I've written a little (4-page) paper about diffeomorphism equivalence and permutation equivalence. It is on my university homepage, here. The argument, though a bit technical, is quite short. A diffeomorphism of a manifold M to itself is a permutation of the points that is an automorphism. A spacetime S is something of the form (M, g, phi_1, ..., phi_n). Suppose h : M -> M is a diffeomorphism of M (i.e., an automorphism). Then we can drag all other fields along by h, and obtain another spacetime, call it h[S]. By construction, S and h[S] are isomorphic. The "gauge equivalence" claim is that S and h[S] are "physically equivalent" solutions. However, a diffeomorphism h is just a special case of permuting the elements of the base set of the manifold. And one can in principle use any permutation one likes. Given a spacetime S and a permutation p, one can drag the topology along too, as well as the metric and other matter fields. Then one gets a spacetime p[S] isomorphic to the first, by construction. The equivalence claim now is that S and p[S] are "physically equivalent" solutions. If so, then perhaps the "gauge symmetry" of GR is not restricted to permutations of the points which are diffeomorphisms. Rather, it involves all permutations of the points: a kind of general permutation symmetry. (I relate this in the paper to Quine's idea that permutations of the interpretation of an interpreted language (using proxy functions) yields an interpreted language which is in some sense indistinguishable from the first.)

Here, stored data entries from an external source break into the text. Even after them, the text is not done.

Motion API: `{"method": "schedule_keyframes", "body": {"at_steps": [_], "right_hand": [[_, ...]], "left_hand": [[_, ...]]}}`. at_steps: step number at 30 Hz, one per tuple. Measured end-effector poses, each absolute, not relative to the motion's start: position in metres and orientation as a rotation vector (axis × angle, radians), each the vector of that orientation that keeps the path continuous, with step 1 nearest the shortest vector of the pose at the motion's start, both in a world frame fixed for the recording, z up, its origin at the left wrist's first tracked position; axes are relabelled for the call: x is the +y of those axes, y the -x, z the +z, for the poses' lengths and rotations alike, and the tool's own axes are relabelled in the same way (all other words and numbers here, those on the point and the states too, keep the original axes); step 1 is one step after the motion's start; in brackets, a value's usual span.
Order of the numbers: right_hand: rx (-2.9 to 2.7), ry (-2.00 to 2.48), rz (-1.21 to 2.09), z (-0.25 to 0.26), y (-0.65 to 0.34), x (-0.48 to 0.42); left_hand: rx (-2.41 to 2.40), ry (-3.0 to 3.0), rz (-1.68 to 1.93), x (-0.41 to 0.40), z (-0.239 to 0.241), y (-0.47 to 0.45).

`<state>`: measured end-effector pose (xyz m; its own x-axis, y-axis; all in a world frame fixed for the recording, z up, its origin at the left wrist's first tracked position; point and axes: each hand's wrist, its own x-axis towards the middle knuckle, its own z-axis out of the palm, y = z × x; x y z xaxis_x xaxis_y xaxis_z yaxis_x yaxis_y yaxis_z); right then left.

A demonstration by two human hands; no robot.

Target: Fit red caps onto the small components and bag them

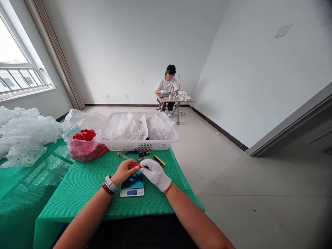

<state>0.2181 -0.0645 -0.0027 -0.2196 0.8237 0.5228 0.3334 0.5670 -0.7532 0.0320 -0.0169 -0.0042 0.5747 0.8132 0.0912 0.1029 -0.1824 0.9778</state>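
A small red plastic piece [137,165] is pinched between both my hands, above the digital scale; its exact kind is hard to make out. My bare left hand [124,172] holds it from the left, fingers closed. From the right, my right hand [155,174], in a white knit glove with a red cuff, closes thumb and finger at the piece's other end. Under the hands lies the digital scale [132,193], with a blue shiny platform and a lit display. Just behind are a yellow-and-black box [159,161], a black knife-like tool [144,153] and an orange-ended tool [122,155].
A white plastic basket [138,145] with clear bags stands at the table's back. Left of it, an open clear bag [86,150] holds many red pieces. More plastic bags [28,129] pile up far left. Another person [168,84] sits at a far table [176,100].
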Motion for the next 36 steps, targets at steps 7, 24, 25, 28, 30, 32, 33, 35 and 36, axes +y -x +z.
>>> {"method": "schedule_keyframes", "body": {"at_steps": [7, 24, 25, 28, 30, 32, 33, 35, 36], "right_hand": [[-1.781, 0.952, 0.616, -0.007, -0.217, -0.062], [-1.806, 0.99, 0.635, -0.003, -0.218, -0.065], [-1.808, 0.986, 0.628, -0.004, -0.218, -0.064], [-1.806, 0.987, 0.623, -0.008, -0.219, -0.062], [-1.802, 0.993, 0.627, -0.011, -0.22, -0.062], [-1.803, 0.991, 0.623, -0.012, -0.22, -0.061], [-1.807, 0.99, 0.619, -0.013, -0.22, -0.061], [-1.817, 0.996, 0.607, -0.012, -0.221, -0.061], [-1.822, 1.001, 0.599, -0.012, -0.221, -0.062]], "left_hand": [[0.746, -1.728, 0.899, -0.016, -0.006, -0.031], [0.866, -1.8, 0.739, -0.016, -0.006, -0.031], [0.863, -1.808, 0.748, -0.016, -0.005, -0.031], [0.852, -1.858, 0.834, -0.017, -0.004, -0.031], [0.848, -1.881, 0.892, -0.016, -0.004, -0.03], [0.844, -1.883, 0.924, -0.015, -0.005, -0.03], [0.844, -1.883, 0.929, -0.015, -0.005, -0.029], [0.845, -1.885, 0.918, -0.014, -0.007, -0.029], [0.845, -1.881, 0.905, -0.013, -0.007, -0.028]]}}
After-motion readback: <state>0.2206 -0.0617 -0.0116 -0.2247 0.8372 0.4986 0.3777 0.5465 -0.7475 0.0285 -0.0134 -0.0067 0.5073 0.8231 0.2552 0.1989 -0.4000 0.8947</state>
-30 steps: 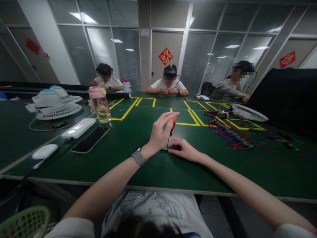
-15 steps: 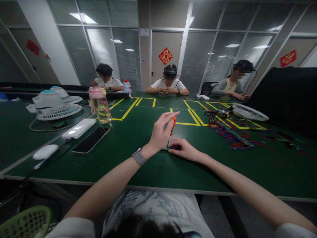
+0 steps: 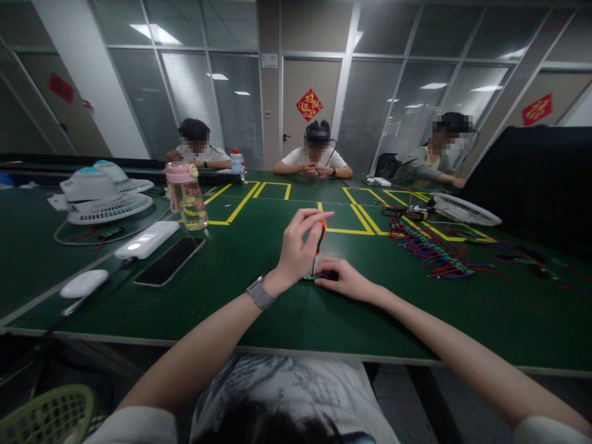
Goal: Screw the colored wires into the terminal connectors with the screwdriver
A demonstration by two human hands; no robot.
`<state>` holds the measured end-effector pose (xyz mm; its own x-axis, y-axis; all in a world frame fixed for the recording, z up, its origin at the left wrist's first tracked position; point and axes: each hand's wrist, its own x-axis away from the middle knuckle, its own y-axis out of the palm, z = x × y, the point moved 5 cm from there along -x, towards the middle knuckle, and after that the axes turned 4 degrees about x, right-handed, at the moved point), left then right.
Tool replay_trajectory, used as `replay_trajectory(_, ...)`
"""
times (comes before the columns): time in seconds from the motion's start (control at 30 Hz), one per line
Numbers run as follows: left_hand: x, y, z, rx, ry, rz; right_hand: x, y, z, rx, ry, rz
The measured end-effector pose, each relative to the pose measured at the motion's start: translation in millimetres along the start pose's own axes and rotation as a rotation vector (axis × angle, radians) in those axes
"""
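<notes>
My left hand (image 3: 300, 243) is closed round the orange and black handle of a screwdriver (image 3: 322, 233), held upright with its dark shaft pointing down. The shaft's lower end meets a small green circuit board (image 3: 309, 278) on the table. Low on the table, my right hand (image 3: 345, 277) pinches the board's right side with its fingertips, which hide part of the board. A small pale piece shows behind the screwdriver shaft, too small to name.
A phone (image 3: 170, 261), a white power bank (image 3: 147, 240), a pink-lidded bottle (image 3: 187, 196) and white fans (image 3: 108, 194) stand left. Right lie wired circuit boards (image 3: 432, 250) and a white fan cover (image 3: 467, 209). Several people sit across the green table (image 3: 222, 320).
The screwdriver handle has turned slightly in my left hand and stands a little more upright. My right hand stays in place. The person at the far right has shifted an arm.
</notes>
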<state>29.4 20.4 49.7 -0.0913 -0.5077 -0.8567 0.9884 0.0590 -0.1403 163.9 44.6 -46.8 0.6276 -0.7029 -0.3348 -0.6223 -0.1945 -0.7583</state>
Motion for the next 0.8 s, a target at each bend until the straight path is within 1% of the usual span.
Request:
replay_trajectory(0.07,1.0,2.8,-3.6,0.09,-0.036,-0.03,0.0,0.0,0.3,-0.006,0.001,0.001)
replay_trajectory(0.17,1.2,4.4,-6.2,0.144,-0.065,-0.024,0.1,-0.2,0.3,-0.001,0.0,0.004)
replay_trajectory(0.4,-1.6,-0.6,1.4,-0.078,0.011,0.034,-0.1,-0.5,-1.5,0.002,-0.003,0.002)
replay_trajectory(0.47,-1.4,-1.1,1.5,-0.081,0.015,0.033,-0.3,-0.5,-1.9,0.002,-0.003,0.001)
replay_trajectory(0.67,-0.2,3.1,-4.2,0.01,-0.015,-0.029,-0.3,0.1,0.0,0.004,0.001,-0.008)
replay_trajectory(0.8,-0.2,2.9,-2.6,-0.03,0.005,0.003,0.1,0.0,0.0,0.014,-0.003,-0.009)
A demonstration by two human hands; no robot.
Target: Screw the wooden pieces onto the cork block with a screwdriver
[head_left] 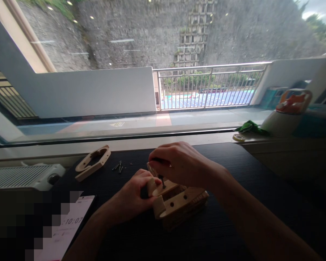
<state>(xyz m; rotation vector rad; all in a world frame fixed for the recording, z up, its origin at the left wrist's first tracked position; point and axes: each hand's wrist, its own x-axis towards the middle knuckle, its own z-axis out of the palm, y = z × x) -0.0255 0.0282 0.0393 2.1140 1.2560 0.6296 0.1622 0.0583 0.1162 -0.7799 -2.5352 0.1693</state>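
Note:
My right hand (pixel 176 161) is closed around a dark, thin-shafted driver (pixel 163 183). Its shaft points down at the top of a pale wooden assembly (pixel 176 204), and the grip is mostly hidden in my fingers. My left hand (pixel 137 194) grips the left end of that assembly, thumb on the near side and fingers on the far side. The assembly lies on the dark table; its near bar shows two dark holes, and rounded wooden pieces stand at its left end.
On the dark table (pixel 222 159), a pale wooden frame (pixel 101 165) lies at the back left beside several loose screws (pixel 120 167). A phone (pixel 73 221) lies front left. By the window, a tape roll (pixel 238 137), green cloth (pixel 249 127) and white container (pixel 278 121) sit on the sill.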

Anyway, the paper is short and comments by anyone who works on this kind of thing would be welcome.
UPDATE (May 18th).
After several days checking for any other related literature, I see that John Stachel seems to have made a somewhat similar suggestion in:
- Stachel, J. 2002. "‘The relations between things’ versus ‘the things between relations’: The deeper meaning of the hole argument." In D. Malament (ed.), Reading Natural Philosophy: Essays in the History and Philosophy of Science and Mathematics. Chicago and LaSalle, IL: Open Court.
I haven't read this paper yet. Stachel's proposal is discussed in a very interesting 2006 article by Oliver Pooley,
- Pooley, O. 2006. "Points, Particles and Structural Realism", in D. Rickles, S. French & J. Saatsi (eds), The Structural Foundations of Quantum Gravity, Oxford University Press.
This is available here
[Pooley's paper contains a nice discussion of the way to categorically axiomatize a structure M by, in effect, taking the logical conjunction of its diagram (set of atomic sentences true in M, in a language L_M with a name for each ___domain element), adding all inequation clauses saying all the names denote distinct things and that they exhaust the ___domain, and then existentially quantifying the result. For an infinite structure, clearly this is an infinitary formula.]